# WORK TO BE COMPLETED
Lines in which "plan" appears should be pulled from the data below.

# EXERCISE INPUT

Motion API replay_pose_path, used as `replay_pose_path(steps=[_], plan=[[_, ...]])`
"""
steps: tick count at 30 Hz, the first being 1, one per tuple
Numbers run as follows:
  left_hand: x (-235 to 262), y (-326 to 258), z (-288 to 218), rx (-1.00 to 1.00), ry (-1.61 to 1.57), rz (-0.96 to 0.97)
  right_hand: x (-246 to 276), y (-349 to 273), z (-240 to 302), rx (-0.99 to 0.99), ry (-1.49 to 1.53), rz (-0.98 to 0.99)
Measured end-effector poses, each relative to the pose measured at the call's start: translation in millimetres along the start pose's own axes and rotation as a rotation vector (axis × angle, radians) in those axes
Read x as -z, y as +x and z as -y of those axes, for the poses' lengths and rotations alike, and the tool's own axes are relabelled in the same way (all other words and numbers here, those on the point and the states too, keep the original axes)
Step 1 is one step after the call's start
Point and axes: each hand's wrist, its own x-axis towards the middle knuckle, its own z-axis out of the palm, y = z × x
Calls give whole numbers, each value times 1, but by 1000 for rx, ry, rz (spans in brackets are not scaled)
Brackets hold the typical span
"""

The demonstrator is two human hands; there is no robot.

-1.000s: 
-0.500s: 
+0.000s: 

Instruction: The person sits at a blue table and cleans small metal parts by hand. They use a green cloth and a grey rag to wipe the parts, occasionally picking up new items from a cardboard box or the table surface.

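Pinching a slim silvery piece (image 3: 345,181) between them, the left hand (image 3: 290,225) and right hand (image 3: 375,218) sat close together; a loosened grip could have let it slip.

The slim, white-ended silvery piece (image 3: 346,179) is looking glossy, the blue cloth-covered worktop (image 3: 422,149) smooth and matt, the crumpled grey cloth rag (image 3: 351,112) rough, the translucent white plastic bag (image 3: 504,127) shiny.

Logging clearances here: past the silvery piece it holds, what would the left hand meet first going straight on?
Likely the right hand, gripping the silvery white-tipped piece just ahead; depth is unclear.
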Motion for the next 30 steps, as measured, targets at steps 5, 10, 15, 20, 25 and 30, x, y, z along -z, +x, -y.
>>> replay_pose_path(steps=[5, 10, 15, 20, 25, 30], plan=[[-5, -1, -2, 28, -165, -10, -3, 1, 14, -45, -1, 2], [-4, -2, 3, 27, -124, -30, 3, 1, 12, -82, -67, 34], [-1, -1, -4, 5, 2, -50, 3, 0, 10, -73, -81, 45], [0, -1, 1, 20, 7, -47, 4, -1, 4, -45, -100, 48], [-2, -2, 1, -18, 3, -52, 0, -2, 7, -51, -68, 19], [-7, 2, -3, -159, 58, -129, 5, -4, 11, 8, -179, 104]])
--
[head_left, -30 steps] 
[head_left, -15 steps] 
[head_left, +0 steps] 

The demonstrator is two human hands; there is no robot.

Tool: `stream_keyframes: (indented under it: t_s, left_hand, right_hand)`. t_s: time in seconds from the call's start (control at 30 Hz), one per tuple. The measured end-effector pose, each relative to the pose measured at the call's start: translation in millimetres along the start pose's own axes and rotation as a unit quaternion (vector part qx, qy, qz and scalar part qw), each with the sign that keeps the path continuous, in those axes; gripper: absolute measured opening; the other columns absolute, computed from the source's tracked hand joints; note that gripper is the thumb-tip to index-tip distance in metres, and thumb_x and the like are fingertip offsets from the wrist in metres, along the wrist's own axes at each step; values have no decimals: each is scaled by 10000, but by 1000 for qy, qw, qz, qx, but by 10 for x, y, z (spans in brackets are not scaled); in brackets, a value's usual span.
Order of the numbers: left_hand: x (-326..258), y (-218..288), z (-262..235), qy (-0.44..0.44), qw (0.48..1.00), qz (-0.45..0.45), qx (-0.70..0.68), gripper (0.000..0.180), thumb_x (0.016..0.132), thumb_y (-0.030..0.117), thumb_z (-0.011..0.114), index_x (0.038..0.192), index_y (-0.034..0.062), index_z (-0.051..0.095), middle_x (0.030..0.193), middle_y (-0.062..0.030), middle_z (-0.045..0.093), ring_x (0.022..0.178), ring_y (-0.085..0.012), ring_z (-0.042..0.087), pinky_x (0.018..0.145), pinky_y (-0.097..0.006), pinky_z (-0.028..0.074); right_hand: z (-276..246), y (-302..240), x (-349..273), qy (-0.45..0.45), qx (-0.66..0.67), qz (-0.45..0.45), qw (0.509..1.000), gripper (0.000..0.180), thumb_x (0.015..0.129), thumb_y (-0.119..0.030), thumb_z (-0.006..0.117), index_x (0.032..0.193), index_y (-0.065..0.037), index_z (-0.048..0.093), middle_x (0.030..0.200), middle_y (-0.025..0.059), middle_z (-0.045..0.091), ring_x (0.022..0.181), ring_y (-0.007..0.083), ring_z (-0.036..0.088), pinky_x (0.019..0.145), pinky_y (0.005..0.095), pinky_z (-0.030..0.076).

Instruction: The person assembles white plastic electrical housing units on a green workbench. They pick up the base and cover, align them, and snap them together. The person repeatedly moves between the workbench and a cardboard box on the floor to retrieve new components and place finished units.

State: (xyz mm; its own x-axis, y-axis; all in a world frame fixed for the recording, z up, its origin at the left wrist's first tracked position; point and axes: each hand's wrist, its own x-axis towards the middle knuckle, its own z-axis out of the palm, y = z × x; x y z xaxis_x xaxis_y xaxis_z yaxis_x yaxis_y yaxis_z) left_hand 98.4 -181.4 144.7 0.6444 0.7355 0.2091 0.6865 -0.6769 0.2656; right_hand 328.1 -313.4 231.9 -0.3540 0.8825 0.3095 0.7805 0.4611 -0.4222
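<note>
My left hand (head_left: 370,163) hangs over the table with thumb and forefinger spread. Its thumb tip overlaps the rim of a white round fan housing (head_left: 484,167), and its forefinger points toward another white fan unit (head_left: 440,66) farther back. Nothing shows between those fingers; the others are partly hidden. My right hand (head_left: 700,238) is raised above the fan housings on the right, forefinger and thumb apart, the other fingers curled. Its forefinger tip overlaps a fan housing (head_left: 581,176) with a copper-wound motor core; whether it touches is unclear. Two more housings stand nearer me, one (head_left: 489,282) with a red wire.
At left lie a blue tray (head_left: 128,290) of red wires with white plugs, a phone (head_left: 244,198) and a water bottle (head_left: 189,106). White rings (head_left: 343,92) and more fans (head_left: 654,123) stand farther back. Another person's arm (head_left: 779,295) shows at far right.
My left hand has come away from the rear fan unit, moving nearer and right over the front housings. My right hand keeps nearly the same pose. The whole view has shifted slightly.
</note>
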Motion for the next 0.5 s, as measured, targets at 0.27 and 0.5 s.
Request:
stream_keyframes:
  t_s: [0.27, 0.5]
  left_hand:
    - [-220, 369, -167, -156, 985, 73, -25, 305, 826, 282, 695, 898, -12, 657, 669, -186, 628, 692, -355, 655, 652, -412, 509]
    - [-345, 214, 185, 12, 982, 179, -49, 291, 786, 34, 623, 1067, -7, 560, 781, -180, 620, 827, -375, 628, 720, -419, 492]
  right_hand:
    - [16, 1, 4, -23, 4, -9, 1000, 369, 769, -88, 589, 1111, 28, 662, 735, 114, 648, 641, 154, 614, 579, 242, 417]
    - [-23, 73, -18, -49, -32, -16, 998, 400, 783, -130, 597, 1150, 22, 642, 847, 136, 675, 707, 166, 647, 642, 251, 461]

# ANSWER FOR THIS EXERCISE
Motion API replay_pose_path, used as `replay_pose_path(steps=[_], plan=[[_, ...]])`
>>> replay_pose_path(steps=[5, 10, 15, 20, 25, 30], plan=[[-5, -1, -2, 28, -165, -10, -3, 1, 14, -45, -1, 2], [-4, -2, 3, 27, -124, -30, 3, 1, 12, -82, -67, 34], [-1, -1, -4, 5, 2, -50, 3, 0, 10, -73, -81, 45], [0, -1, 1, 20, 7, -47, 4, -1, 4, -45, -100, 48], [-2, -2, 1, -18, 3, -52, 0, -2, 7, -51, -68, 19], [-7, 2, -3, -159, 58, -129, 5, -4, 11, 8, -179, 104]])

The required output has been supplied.